God, how he pressed her! Her hands were confettied birds and her mind was going, scattered in fragments like her body, the wonder too great to bear straight on. She flung her arms out and he caught them at the wrists and pressed his arms around them, holding her as they rocked. Her head arced back over the edge of the bed and still he drove her on and on, her desire rising and she crying out like a child, like Wise Woman herself, until the cries caught themselves and she split herself upon his rock and went tumbling down in jagged echoes into the dark sea, dark sea…

Very soon he raced after her, methodical, crouched like a cat, stroking her, his hardness growing and overmastering him; she could feel him grow harder than he was capable of growing on his own, as if a mountain were emerging from inside his body. And then she knew it was time, and she smiled from a long way off, seeing in closed eyes his own open mouth, open in surprise and awe at the miracle of being taken, though he was never taken, she knew, taken now by her and he was dragged along the edge of the rocky cataract until he was plummeted over and fell spuming into her earth, her body, her womb. She smiled sadly, triumphantly glistening along the starry curve of birth and death, and there they lay like gods splayed across the heavens.

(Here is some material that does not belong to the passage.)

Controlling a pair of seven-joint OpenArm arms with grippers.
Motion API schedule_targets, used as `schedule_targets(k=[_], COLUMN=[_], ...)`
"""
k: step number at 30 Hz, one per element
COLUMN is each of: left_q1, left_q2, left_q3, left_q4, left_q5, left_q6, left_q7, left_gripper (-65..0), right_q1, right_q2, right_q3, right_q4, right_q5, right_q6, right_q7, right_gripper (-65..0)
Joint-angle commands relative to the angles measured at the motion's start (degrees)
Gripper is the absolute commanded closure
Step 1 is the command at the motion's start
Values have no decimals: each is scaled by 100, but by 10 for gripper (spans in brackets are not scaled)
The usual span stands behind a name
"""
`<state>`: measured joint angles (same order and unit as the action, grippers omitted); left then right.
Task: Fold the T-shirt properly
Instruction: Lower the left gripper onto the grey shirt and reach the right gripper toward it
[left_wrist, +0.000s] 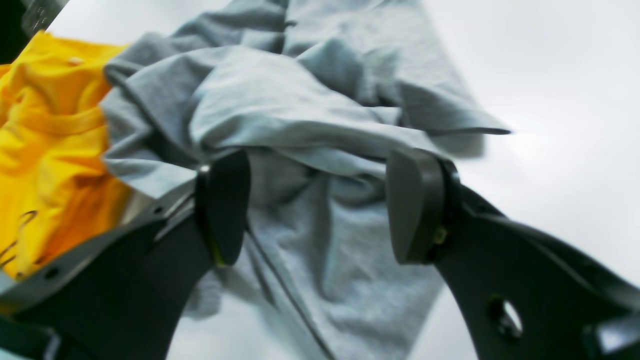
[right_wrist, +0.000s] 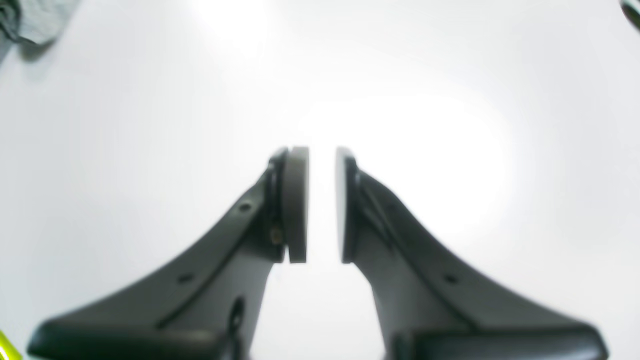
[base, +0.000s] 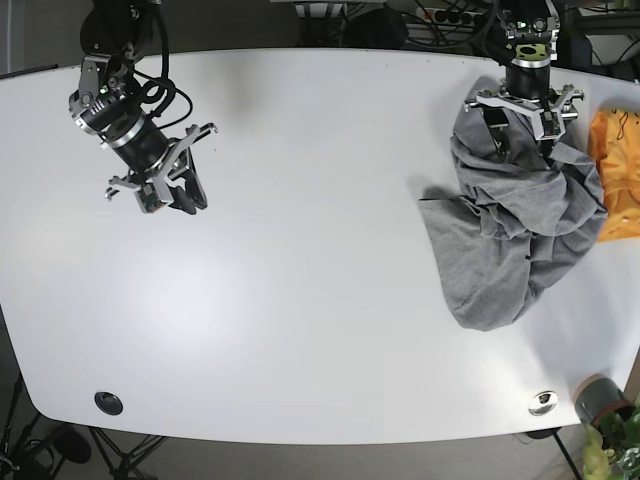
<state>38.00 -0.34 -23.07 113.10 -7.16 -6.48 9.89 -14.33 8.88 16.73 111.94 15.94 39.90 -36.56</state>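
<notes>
I am working over a broad white glossy table (base: 300, 250). A crumpled grey cotton T-shirt (base: 510, 230) is lying in a heap on it at about three o'clock, and a bunched yellow-orange garment (base: 618, 175) is lying just beside that heap, touching it, at the table's edge.

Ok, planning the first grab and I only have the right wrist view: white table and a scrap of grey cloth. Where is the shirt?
Observer: The grey T-shirt lies crumpled at the table's far side, under the left gripper.
Operator: Is that gripper holding it?
Observer: No, its jaws stand open over the cloth.
Operator: Anything else nearby?
Observer: A yellow garment lies right beside the grey one.
</notes>
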Motion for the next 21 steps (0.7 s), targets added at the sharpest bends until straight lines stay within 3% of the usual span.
schedule_targets(k=[1,7,16,21], left_q1=[-59,-77,-77,-77], left_q2=[-23,-50,-50,-50], left_q3=[-124,-256,-528,-625], left_q4=[97,97,97,97], left_q5=[-27,-27,-27,-27], left_q6=[2,2,2,-7], left_q7=[-141,-106,-106,-106], left_gripper=[-396,-396,-396,-396], right_q1=[250,927,1868,2378], right_q2=[48,13,-110,-374], right_q3=[-262,-992,-2407,-2961], right_q4=[-42,-376,-1326,-1932], right_q5=[89,115,124,98], right_q6=[10,10,10,10], right_q7=[-103,-595,-639,-639], right_gripper=[-106,-285,-282,-365])
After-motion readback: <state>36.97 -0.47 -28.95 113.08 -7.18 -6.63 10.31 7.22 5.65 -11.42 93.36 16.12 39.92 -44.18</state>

She smiled through closed eyes as he whispered to her and his voice was soft and the words were good medicine. She caught them leaning back and away, in her left ear, feeling still the warmth of his silken thread pulsing like a newborn nebula deep in the space within her.

For a time they lay quietly, Nikki listening to the thud of a loose shutter in the night wind.… She felt very close to Philip, but now in the dark and quiet he seemed to sleep, and everything came back to her. He lay with his arm draped over her, pressing down on her, pressing on her heart. She was suddenly afraid in the dark. Who was this man? Always in the past she had gotten so drunk that it hadn’t mattered which man it was. Tonight she was not drunk, only her heart was stirred, and she was frightened. Images of Rose in a fury pursuing her floated over the bed; then Ernest came as a flash of red, pointing an accusing finger. Her father looked at her with one great fish eye from the dark corner, and her heart raced as she stared at the shadowy image.

Philip was unconscious of it all. Where was a safe place? Nikki wondered. There was a great danger before her, and it was Philip, she knew.

Yet she knew she was already caught under his weight; she wanted to ease herself out of the bed and, dressing quietly, hurry home to be safe. Home! Where the ghost of her father roamed, looking for her? Where could she go? Could Philip save her? Or was he the culmination of all the dead and threatening living come to capture her at last?

For hours Nikki lay under Philip’s heavy arm, miserable with fright and worry, while the lonely window shutter, crusted in the salt air of Gloucester, banged forlornly in the dark.